(Collected data)
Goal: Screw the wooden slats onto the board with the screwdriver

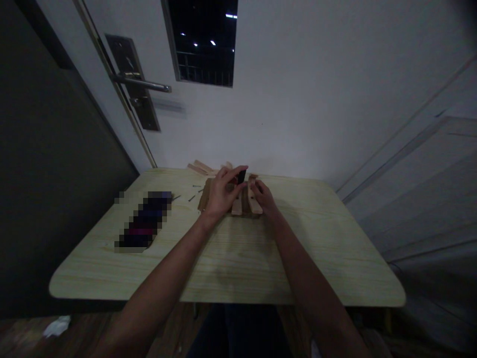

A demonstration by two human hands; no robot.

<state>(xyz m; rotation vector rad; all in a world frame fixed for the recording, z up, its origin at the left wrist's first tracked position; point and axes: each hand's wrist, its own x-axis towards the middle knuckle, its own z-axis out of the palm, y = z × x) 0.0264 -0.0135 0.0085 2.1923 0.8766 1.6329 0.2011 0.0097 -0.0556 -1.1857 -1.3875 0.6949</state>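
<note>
Both my arms reach over a pale wooden table (231, 268) to a small pile of wooden strips (246, 201) near its far edge. My left hand (222, 191) is curled, its fingers pinched on a small dark object (241, 176) held above the strips. Resting on the right side of the strips, my right hand (264, 197) has its fingers closed on one strip. More wooden strips (203, 168) lie behind the pile at the far edge.
A blurred dark object (145, 226) lies on the table's left part. A few small dark nails (192, 197) lie between it and the strips. A door with a metal handle (141, 84) stands at the left, a white wall behind.
</note>
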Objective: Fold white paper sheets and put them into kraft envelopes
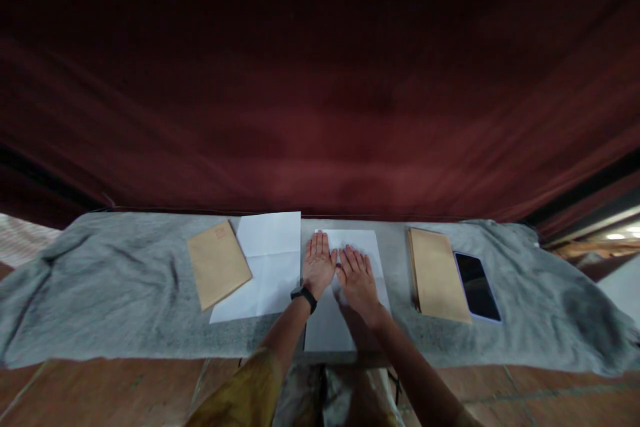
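Observation:
Both my hands lie flat, fingers stretched out, on a white sheet of paper in the middle of a grey cloth-covered table. My left hand rests on the sheet's upper left part; a black band sits on that wrist. My right hand lies beside it, slightly nearer to me. Neither hand holds anything.
A second white sheet lies to the left, with a brown envelope overlapping its left edge. To the right sit a stack of brown envelopes and a dark phone. A dark red curtain hangs behind the table.

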A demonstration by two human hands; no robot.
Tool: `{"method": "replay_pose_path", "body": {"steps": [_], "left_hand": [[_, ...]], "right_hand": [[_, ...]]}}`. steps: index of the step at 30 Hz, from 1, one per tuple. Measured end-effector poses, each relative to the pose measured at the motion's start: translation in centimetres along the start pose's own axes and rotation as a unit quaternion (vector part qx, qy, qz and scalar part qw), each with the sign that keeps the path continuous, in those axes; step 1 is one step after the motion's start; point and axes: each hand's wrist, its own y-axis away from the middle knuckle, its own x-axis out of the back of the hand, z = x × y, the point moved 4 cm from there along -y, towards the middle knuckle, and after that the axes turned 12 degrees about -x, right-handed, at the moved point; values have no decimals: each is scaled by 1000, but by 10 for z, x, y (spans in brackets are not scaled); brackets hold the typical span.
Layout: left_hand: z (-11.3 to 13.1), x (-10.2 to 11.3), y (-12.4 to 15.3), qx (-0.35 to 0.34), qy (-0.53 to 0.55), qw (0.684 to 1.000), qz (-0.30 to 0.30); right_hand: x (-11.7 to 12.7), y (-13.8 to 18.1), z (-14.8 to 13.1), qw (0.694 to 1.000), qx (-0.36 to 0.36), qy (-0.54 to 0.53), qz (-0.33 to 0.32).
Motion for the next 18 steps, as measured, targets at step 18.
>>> {"method": "replay_pose_path", "body": {"steps": [18], "left_hand": [[62, 40, 183, -209, 44, 976, -48]], "right_hand": [[30, 138, 52, 998, 25, -12, 57]]}}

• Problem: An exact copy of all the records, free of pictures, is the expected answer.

• Result of this exercise:
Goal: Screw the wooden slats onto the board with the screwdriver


A demonstration by two human hands; no robot.

<state>(xyz m; rotation vector rad; all in a world frame fixed for the recording, z up, its origin at the left wrist's first tracked position; point and axes: each hand's wrist, its own x-axis towards the middle knuckle, its own z-axis out of the palm, y = z × x) 0.0264 -0.0135 0.0085 2.1923 0.8766 1.6329 0.2011 0.0097 -0.0556 -1.1857 -1.3875 0.6949</state>
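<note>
Both my arms reach over a pale wooden table (231, 268) to a small pile of wooden strips (246, 201) near its far edge. My left hand (222, 191) is curled, its fingers pinched on a small dark object (241, 176) held above the strips. Resting on the right side of the strips, my right hand (264, 197) has its fingers closed on one strip. More wooden strips (203, 168) lie behind the pile at the far edge.
A blurred dark object (145, 226) lies on the table's left part. A few small dark nails (192, 197) lie between it and the strips. A door with a metal handle (141, 84) stands at the left, a white wall behind.
</note>
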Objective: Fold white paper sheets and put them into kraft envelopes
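Observation:
Both my hands lie flat, fingers stretched out, on a white sheet of paper in the middle of a grey cloth-covered table. My left hand rests on the sheet's upper left part; a black band sits on that wrist. My right hand lies beside it, slightly nearer to me. Neither hand holds anything.
A second white sheet lies to the left, with a brown envelope overlapping its left edge. To the right sit a stack of brown envelopes and a dark phone. A dark red curtain hangs behind the table.
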
A demonstration by two human hands; no robot.
Tool: `{"method": "replay_pose_path", "body": {"steps": [_], "left_hand": [[_, ...]], "right_hand": [[_, ...]]}}`. steps: index of the step at 30 Hz, from 1, one per tuple. Measured end-effector poses, each relative to the pose measured at the motion's start: translation in centimetres along the start pose's own axes and rotation as a unit quaternion (vector part qx, qy, qz and scalar part qw), each with the sign that keeps the path continuous, in those axes; step 1 is one step after the motion's start; point and axes: each hand's wrist, its own y-axis away from the middle knuckle, its own x-axis out of the back of the hand, z = x × y, the point moved 4 cm from there along -y, towards the middle knuckle, and after that the axes turned 12 degrees about -x, right-handed, at the moved point; values have no decimals: each is scaled by 1000, but by 10 for z, x, y (spans in brackets are not scaled); brackets hold the typical span.
Layout: left_hand: z (-11.3 to 13.1), x (-10.2 to 11.3), y (-12.4 to 15.3), qx (-0.35 to 0.34), qy (-0.53 to 0.55), qw (0.684 to 1.000), qz (-0.30 to 0.30); right_hand: x (-11.7 to 12.7), y (-13.8 to 18.1), z (-14.8 to 13.1), qw (0.694 to 1.000), qx (-0.36 to 0.36), qy (-0.54 to 0.53), qz (-0.33 to 0.32).
Motion for the next 18 steps, as measured, targets at step 18.
>>> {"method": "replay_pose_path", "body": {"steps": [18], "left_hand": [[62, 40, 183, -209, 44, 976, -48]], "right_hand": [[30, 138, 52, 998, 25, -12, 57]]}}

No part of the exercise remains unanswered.